[WORK TO BE COMPLETED]
An exact copy of the listing below is required, minus its pictures.

[STORED DATA]
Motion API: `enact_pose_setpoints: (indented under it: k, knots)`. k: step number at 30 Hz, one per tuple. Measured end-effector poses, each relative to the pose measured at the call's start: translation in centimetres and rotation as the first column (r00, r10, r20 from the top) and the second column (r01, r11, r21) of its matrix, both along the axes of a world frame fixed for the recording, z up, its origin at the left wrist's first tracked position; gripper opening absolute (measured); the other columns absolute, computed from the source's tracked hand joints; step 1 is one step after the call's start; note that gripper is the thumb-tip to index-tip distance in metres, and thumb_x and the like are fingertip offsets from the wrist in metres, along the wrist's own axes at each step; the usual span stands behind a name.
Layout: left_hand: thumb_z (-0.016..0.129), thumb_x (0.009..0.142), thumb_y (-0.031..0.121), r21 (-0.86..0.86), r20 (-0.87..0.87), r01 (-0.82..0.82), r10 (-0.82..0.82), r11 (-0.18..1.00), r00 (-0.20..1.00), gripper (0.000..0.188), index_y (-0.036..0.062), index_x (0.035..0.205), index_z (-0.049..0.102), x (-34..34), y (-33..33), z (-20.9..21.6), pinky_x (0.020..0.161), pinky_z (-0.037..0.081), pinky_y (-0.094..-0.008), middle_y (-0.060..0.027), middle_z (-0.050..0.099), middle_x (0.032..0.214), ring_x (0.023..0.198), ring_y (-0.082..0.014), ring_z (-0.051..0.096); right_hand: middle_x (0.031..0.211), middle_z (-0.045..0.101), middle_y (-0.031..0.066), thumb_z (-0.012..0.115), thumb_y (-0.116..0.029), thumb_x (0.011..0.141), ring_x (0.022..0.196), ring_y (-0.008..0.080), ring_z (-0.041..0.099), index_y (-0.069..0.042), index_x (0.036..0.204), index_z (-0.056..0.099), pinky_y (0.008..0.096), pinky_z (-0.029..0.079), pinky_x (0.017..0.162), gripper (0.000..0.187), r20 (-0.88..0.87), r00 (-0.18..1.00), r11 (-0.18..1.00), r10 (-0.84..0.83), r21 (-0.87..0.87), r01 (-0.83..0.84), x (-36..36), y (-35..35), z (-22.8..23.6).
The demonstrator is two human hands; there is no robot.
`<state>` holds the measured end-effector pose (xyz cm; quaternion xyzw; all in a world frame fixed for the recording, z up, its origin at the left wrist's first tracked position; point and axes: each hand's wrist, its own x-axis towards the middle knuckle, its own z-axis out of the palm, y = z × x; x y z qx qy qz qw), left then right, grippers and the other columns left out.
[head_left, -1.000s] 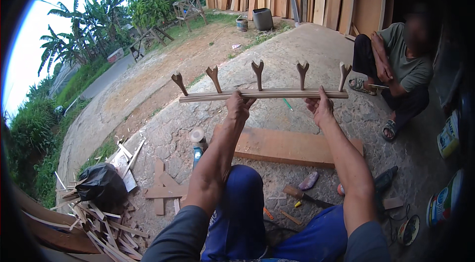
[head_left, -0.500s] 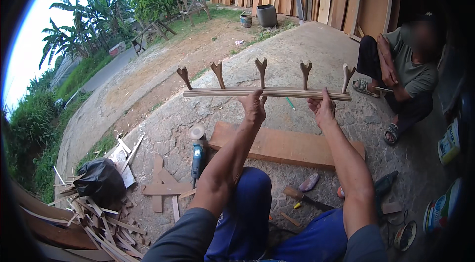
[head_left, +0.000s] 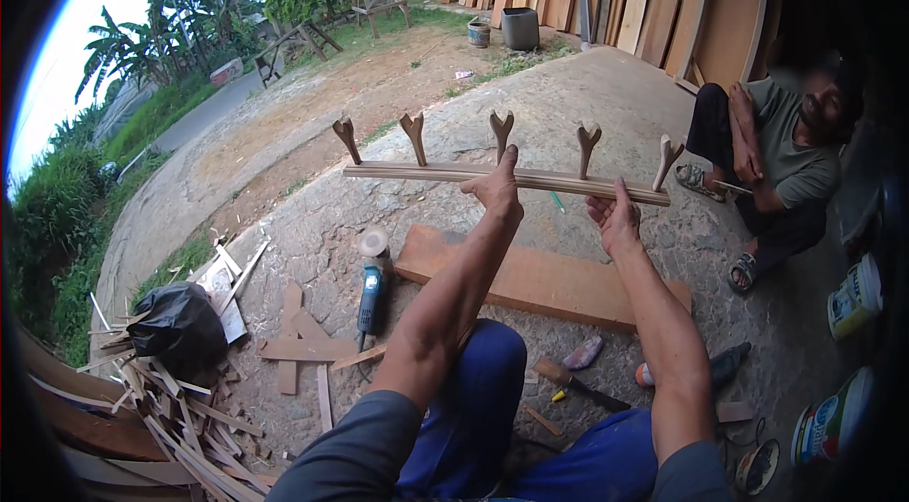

[TASK SOLUTION]
Motion API: `enact_pose_setpoints: (indented under it: k, knots)`. k: step number at 30 Hz, one per tuple. Measured end-effector poses, each relative to the pose measured at the call's start: translation in centimetres and rotation as the first column (r00, r10, r20 from the top) and the second column (r01, r11, r21) of its matrix, both along the axes of a world frame fixed for the recording, z up, its origin at the left wrist's first tracked position; gripper opening absolute (measured); the other columns absolute, computed from the source's tracked hand joints; step 1 is one step after the call's start; note that gripper is the thumb-tip to index-tip distance in metres, and thumb_x and the like are fingertip offsets from the wrist in metres, along the wrist's own axes at each step; the usual span stands behind a name.
Layout: left_hand: thumb_z (-0.016..0.129), thumb_x (0.009..0.142), thumb_y (-0.031..0.121), r21 (-0.86..0.86), r20 (-0.87..0.87), r01 (-0.82..0.82), r10 (-0.82..0.82), r11 (-0.18..1.00), r00 (-0.20..1.00), gripper (0.000..0.188), index_y (-0.036..0.062), index_x (0.035..0.205), index_z (-0.049..0.102), x (-34..34), y (-33..33), z (-20.9..21.6), pinky_x (0.020..0.161), pinky_z (-0.037..0.081), pinky_y (-0.094..-0.008), middle_y (-0.060..0.027), middle_z (-0.050..0.099), middle_x (0.032..0.214), ring_x (0.023..0.198), ring_y (-0.082..0.014), ring_z (-0.051..0.096); right_hand: middle_x (0.031..0.211), middle_z (-0.045..0.101), middle_y (-0.031..0.066), thumb_z (-0.012..0.115), thumb_y (-0.116..0.029), thumb_x (0.011..0.141), ring_x (0.022..0.196), ring_y (-0.008..0.080), ring_z (-0.041..0.099), index_y (-0.069..0.042), index_x (0.036..0.204), index_z (-0.056..0.099), pinky_y (0.008..0.096), pinky_z (-0.029..0.079), pinky_x (0.017..0.162), gripper (0.000..0.187), r20 (-0.88..0.87), r00 (-0.18..1.00), r11 (-0.18..1.00), r10 (-0.84..0.83), r21 (-0.87..0.87), r01 (-0.83..0.84), x (-36..36), y (-35..35), z (-22.8..23.6).
The demonstrator is two human hands; there is no robot.
`<state>` holds the measured end-effector pose (xyz cm; quaternion xyzw; all in a world frame fixed for the recording, z up, its origin at the left wrist's first tracked position; point and axes: each hand's wrist, its own x-axis towards the middle knuckle, its own z-axis out of the palm, y = z × x; x y z qx qy qz qw), left then right, grippers and the other columns left out.
[head_left, -1.000s] 
[head_left, -0.500s] 
[head_left, +0.000s] 

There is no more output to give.